I held my daughter Abigale in my arms while she died of one of our world’s biggest vaccine-preventable killers of children, pneumococcal disease.

Abigale was just shy of her 6th birthday.

My name is Shannon Duffy Peterson. I’m a parent of four children, a business owner, and, through PKIDs, an advocate for immunization.

My younger children are at home in Sleepy Eye, MN, and my oldest, Abigale, is up in heaven with her grandparents.

Abigale

Abigale

In 2001, my five-year-old daughter became a statistic when she died of a vaccine-preventable disease. Abigale became infected with pneumococcal bacteria during the 2001 influenza vaccine shortage. She was not vaccinated for either disease.

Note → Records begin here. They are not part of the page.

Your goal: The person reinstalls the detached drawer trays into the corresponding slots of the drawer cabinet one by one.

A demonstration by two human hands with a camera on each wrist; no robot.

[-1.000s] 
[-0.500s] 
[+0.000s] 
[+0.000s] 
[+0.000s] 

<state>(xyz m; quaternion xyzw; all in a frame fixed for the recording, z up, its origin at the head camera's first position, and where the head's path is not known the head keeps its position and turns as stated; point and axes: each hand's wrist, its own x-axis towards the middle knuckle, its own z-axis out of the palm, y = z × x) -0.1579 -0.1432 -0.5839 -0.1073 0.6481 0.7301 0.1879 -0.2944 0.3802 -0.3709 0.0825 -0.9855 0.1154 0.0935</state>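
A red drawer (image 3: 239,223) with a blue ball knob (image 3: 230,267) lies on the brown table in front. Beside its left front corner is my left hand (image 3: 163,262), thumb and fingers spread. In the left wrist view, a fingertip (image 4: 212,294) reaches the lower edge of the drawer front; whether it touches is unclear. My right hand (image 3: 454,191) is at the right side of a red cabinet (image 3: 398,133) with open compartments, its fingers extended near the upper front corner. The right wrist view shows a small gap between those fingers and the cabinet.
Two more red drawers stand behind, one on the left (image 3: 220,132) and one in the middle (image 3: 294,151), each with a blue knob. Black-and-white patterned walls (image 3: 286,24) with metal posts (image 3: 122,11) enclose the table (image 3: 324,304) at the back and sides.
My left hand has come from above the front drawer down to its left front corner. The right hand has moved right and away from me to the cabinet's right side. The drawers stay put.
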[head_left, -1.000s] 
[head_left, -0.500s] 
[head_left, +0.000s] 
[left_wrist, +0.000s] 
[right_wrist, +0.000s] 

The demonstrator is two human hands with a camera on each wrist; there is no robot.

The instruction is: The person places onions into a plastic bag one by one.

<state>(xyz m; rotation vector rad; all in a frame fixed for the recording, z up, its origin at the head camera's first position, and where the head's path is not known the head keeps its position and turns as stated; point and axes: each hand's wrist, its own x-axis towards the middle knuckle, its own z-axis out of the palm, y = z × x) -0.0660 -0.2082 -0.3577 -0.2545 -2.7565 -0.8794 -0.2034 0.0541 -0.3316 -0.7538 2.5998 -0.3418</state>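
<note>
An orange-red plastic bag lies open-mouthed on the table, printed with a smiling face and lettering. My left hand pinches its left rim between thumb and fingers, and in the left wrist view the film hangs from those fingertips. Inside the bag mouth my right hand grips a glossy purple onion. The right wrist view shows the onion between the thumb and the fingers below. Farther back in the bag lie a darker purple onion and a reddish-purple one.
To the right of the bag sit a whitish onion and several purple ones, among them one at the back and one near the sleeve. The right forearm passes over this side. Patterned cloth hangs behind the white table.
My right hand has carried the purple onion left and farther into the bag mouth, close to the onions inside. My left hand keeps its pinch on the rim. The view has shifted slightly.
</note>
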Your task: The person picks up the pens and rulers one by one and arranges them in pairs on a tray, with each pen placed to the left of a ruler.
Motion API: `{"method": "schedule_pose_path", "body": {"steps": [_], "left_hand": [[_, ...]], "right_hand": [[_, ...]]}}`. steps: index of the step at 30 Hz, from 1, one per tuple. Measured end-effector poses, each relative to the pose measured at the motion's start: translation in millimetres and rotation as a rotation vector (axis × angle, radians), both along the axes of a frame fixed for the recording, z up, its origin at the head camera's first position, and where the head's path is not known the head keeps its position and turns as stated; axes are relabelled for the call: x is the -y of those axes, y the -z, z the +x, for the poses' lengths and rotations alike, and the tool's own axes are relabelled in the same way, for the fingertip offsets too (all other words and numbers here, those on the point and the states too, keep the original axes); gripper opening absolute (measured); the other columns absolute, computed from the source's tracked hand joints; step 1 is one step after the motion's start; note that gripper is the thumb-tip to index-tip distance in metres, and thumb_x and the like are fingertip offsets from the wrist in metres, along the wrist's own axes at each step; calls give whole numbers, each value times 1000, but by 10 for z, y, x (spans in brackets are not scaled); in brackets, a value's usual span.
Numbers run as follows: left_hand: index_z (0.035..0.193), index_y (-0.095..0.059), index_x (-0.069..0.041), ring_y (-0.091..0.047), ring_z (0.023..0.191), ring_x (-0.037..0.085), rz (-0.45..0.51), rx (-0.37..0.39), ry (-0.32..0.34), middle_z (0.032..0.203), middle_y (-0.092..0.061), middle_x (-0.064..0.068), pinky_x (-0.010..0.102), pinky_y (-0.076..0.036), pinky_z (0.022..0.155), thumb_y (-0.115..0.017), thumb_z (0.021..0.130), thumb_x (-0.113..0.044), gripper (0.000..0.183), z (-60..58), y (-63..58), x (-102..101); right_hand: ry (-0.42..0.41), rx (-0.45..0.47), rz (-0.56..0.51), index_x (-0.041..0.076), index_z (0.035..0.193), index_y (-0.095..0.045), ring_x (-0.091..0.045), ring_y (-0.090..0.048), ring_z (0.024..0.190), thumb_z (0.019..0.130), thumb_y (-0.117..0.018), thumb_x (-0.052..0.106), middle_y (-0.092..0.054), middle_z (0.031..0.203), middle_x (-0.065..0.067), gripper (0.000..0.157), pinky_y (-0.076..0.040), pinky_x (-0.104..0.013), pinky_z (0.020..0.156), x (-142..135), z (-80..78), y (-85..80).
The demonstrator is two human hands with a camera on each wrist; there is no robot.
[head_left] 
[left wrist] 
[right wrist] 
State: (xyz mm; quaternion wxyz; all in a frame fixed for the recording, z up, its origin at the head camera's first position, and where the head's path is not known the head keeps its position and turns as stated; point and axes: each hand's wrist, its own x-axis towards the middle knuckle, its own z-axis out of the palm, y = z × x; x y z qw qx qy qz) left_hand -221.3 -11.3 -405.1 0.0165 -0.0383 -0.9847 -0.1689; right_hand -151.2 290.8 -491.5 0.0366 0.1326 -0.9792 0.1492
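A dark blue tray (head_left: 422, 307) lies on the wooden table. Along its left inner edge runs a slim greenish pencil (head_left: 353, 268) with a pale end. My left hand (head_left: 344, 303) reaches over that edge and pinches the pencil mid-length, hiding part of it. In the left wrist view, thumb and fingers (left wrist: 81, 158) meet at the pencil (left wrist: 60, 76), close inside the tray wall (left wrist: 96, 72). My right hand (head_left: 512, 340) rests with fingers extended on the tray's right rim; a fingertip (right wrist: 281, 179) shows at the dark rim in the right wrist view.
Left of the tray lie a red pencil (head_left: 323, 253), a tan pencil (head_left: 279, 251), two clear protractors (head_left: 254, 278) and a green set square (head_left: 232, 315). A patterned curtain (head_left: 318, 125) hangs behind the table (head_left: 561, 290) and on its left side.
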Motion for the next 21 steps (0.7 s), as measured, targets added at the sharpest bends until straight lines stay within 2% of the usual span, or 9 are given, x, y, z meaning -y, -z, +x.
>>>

When our children were born, my husband, DuWayne, and I were adamant about vaccinating our children. We wanted our children to be protected against everything. We wanted healthy children.

At that time, we had a pediatrician who did not push vaccinations and did not recommend the most recent vaccines available. Consequently, my children did not have their chickenpox, flu, or pneumococcal vaccinations.

February 18, 2001, began as a normal Sunday; we took the children to Sunday school, went to church together, played throughout the day, danced with them to music, and then relaxed with them before bedtime by playing a board game.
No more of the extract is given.